Les ministres de la Culture et de l’Education nationale, Vincent Peillon et Aurélie Filippetti étaient vendredi à Toulouse, dans le cadre de l’opération «Un établissement, une œuvre ». Une visite chahutée par des formateurs et étudiants ESPE (Ecole Supérieure du Professorat et de l’Education).

 

A l’occasion des trente ans des Fonds Régionaux d’Art Contemporain (FRAC), le dispositif «Un établissement, une œuvre» a été lancé à l’école Jules Julien de Toulouse. Objectif de l’opération : sensibiliser les élèves à l’art contemporain et «lutter contre les inégalités dans l’accès à la culture», a  précisé Aurélie Filippetti, ministre de la Culture et de la Communication lors de la signature d’une convention-cadre nationale qui doit permettre d’exposer les œuvres dans les établissements scolaires. «La culture fait désormais partie du cercle commun des connaissances (loi du 8 juillet 2013 pour la refondation de l’école, ndlr) et les 23 FRAC ont vocation à faire circuler les œuvres qui peuvent ainsi aller à la rencontre des citoyens. J’ai augmenté de 25% les crédits consacrés aux projets d’éducation artistique, ce qui va permettre de cofinancer plus de mille projets supplémentaires chaque année d’ici 2015 avec les collectivités locales», ajoute Aurélie Filippetti.

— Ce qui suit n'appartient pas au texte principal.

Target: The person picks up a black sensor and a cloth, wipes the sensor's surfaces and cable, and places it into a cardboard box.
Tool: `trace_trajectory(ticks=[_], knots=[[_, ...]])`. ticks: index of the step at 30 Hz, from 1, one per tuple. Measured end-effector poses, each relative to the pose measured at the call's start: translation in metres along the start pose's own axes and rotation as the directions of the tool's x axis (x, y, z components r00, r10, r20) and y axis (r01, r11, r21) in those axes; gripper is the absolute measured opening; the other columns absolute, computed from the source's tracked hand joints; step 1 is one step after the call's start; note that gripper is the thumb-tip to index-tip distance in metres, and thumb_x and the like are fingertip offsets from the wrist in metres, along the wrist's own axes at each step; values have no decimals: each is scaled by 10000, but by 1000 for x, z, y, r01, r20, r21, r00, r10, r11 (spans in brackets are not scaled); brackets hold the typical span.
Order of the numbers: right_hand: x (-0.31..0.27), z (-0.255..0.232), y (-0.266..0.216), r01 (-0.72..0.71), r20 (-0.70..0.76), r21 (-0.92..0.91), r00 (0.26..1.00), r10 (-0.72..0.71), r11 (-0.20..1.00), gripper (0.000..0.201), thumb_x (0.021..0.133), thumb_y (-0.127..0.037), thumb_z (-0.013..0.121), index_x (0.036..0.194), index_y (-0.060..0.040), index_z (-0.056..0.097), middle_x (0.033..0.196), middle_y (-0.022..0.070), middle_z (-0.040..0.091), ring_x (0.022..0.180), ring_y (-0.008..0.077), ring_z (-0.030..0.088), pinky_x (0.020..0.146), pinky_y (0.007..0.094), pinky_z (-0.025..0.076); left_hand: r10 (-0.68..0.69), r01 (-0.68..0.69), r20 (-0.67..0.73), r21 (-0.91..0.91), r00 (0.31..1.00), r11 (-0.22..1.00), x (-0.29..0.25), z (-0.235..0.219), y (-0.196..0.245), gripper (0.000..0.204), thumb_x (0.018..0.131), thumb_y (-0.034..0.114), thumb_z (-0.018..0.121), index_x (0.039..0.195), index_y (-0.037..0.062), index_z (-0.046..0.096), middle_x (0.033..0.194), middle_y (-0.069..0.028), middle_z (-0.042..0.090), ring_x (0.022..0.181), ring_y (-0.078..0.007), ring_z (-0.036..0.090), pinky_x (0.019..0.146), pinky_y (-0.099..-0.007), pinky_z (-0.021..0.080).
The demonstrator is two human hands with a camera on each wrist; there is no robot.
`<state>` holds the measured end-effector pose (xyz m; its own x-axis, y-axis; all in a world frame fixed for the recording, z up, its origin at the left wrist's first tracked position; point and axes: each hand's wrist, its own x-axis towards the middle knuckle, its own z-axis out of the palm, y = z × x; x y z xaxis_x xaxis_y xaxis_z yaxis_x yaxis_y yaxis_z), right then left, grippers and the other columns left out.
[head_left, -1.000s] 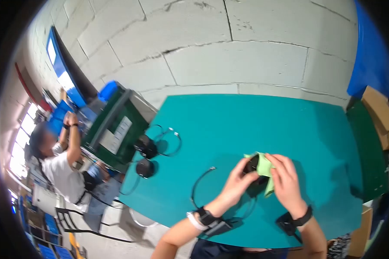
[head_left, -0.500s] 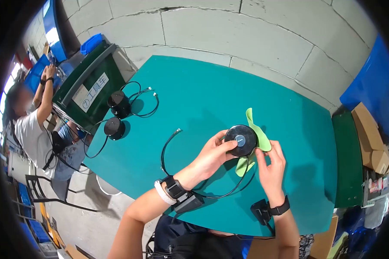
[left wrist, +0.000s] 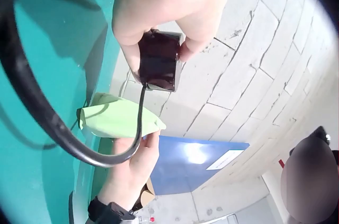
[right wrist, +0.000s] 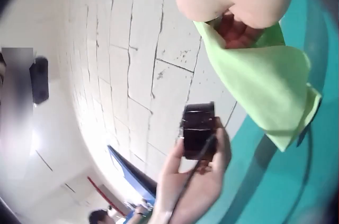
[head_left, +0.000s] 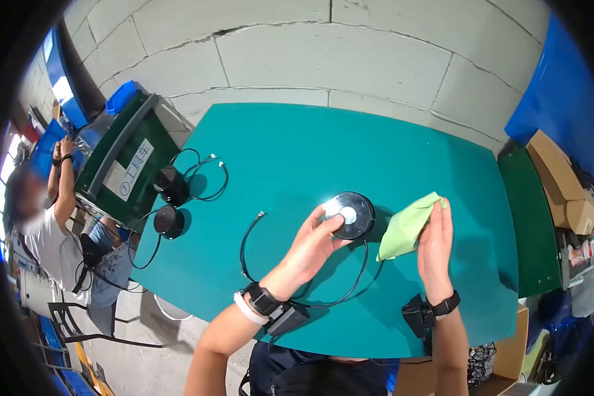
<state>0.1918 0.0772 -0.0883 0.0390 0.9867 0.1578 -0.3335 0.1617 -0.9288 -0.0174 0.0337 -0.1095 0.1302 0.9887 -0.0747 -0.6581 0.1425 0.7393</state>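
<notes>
My left hand (head_left: 305,252) grips a glossy black cylindrical device (head_left: 363,218) above the table, its thumb lying by the round pale label on the flat face. A black cable (head_left: 361,277) runs from the device's side and curves back toward my left wrist. In the left wrist view, fingers and thumb hold the dark body (left wrist: 159,65) from opposite sides. Off to the right, my right hand (head_left: 435,257) holds a light green cloth (head_left: 404,230) that hangs from its fingers. The right wrist view shows the cloth (right wrist: 265,78) draped below the fingertips, apart from the device.
Two more black cylindrical devices (head_left: 169,222) with coiled cables stand at the green table's (head_left: 297,145) left edge. A dark green cart (head_left: 129,158) and a seated person (head_left: 53,231) are beyond that edge. At right are cardboard boxes (head_left: 558,191). A block wall (head_left: 389,59) rises behind.
Earlier the cloth was against the device between both hands. Since then the right hand has drawn the cloth away to the right, and the left hand keeps the device, its labelled face now showing.
</notes>
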Motion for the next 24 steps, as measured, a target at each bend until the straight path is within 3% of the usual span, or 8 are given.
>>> trace_trajectory(ticks=[1, 3, 5, 7, 9, 13, 16, 24], knots=[[-3, 10, -2, -43, -87, 55, 995, 47, 998, 235, 1028, -246, 356, 1110, -75, 495, 975, -11, 537, 875, 62, 522, 743, 242, 460, -9, 9, 0, -3, 1000, 1000, -1, 5, 0, 423, 921, 206, 556, 1289, 44, 425, 1243, -98, 533, 1153, -205, 528, 971, -398, 441], [-8, 15, -4, -119, 8, 25, 993, 119, 993, 251, 1022, -242, 356, 1157, -67, 476, 950, 23, 566, 774, 103, 571, 671, 266, 480, -12, 13, -25, 41, 1000, 999, -4, 8, 2, 424, 932, 221, 542, 1302, 61, 410, 1263, -92, 520, 1156, -205, 528, 979, -405, 437], [-10, 7, -7, -292, 344, 112, 908, 239, 950, 267, 1006, -200, 352, 1206, -51, 448, 913, 64, 582, 654, 149, 594, 585, 295, 487, -25, 25, 4, 57, 1000, 998, -5, 7, 0, 429, 939, 241, 537, 1309, 71, 401, 1280, -83, 507, 1166, -207, 523, 991, -415, 429], [-14, 11, 4, -239, 443, -30, 867, 227, 971, 296, 968, -105, 367, 1249, -30, 421, 948, 101, 583, 582, 157, 571, 535, 279, 464, -29, 27, 45, 30, 999, 999, -3, 9, 2, 435, 940, 253, 541, 1308, 67, 401, 1275, -79, 511, 1171, -206, 520, 1001, -419, 425], [-16, 17, -1, -60, 413, -251, 896, 163, 966, 316, 944, -42, 444, 1259, -27, 417, 1041, 115, 574, 667, 149, 581, 611, 307, 483, -55, 53, 63, 32, 996, 998, -3, 7, 1, 439, 945, 261, 532, 1313, 63, 397, 1281, -82, 508, 1183, -211, 516, 1001, -424, 430], [-17, 16, 7, -23, 348, -246, 931, 111, 969, 365, 922, -18, 521, 1271, -25, 415, 1128, 100, 554, 847, 143, 593, 753, 318, 490, -47, 43, 100, 37, 994, 998, -4, 10, 3, 470, 943, 286, 534, 1327, 59, 386, 1292, -92, 503, 1194, -228, 514, 986, -447, 453], [-15, 11, 20, 40, 339, -182, 940, 25, 982, 385, 932, -120, 576, 1277, -25, 433, 1126, 49, 569, 1037, 139, 561, 882, 297, 452, -34, 30, 130, 32, 991, 999, -4, 11, 4, 490, 933, 311, 548, 1323, 58, 393, 1288, -92, 507, 1188, -228, 519, 979, -452, 459], [-17, 9, 17, -35, 437, -232, 889, 136, 972, 294, 946, -108, 531, 1215, 6, 497, 1066, 44, 592, 998, 113, 553, 854, 271, 452, 14, -15, 54, 12, 998, 1000, -2, 10, 5, 432, 940, 257, 549, 1265, 9, 410, 1225, -127, 538, 1143, -240, 552, 982, -459, 466]])
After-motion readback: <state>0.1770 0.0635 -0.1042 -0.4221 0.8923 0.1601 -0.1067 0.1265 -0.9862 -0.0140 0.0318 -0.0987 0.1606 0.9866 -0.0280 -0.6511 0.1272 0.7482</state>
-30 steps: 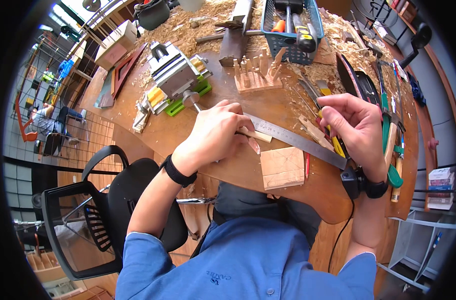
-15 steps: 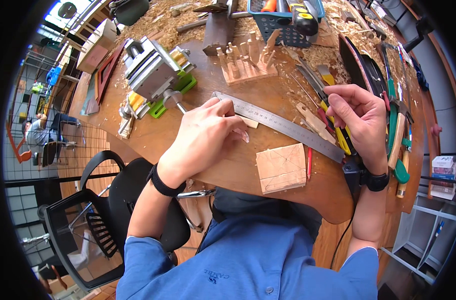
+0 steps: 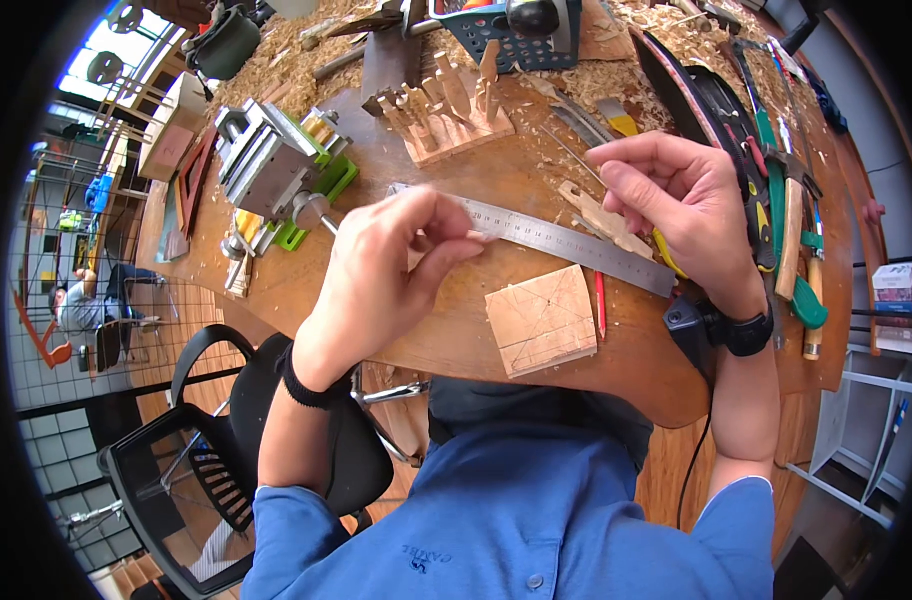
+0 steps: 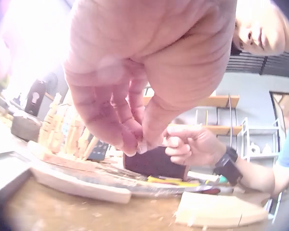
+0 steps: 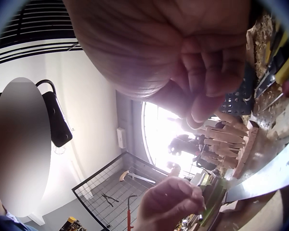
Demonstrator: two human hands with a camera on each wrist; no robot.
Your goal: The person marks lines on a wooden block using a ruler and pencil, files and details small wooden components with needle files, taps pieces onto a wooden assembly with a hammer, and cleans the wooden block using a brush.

Après avoir assisté à un spectacle de cirque donné dans la cour de l’école, Vincent Peillon a pour sa part déclaré : «L’éducation artistique et culturelle n’est pas un blabla de plus.»

 

«ESPE en colère. Vers un fiasco scolaire»

 

Mais ce n’est pas la centaine d’enfants présents qui a chahuté le ministre de l’Education nationale. En guise de comité d’accueil, des formateurs et étudiants ESPE attendaient de pied ferme Vincent Peillon aux cris de «ESPE en colère, vers un fiasco scolaire». «La réforme engagée pour la formation des enseignants fait que les étudiants reviennent vers les métiers de l’enseignement. C’est une bonne nouvelle», argue Claudine Garcia-Debanc, formatrice de cette école supérieure, «mais la baisse du budget alloué à l’ESPE et du nombre de postes nous inquiètent sur la manière dont nous pourrons assurer nos missions, à savoir préparer des enseignants de qualité pour l’école, les collèges et les lycées.» Par ailleurs, interpellé par le syndicat SNUIPP sur les rythmes scolaires, le ministre a concédé des «résultats contrastés» : «S’il doit y avoir des corrections, nous les ferons.» Mais la marge de manœuvre des syndicats sera-t-elle large ? «Je ne veux pas que les enseignants dont j’attends vraiment qu’ils soient le cœur battant de la République, soient les premiers à attaquer une réforme à laquelle je sais qu’au fond, ils tiennent aussi», a ainsi prévenu un Vincent Peillon à l’allure très mitterrandienne.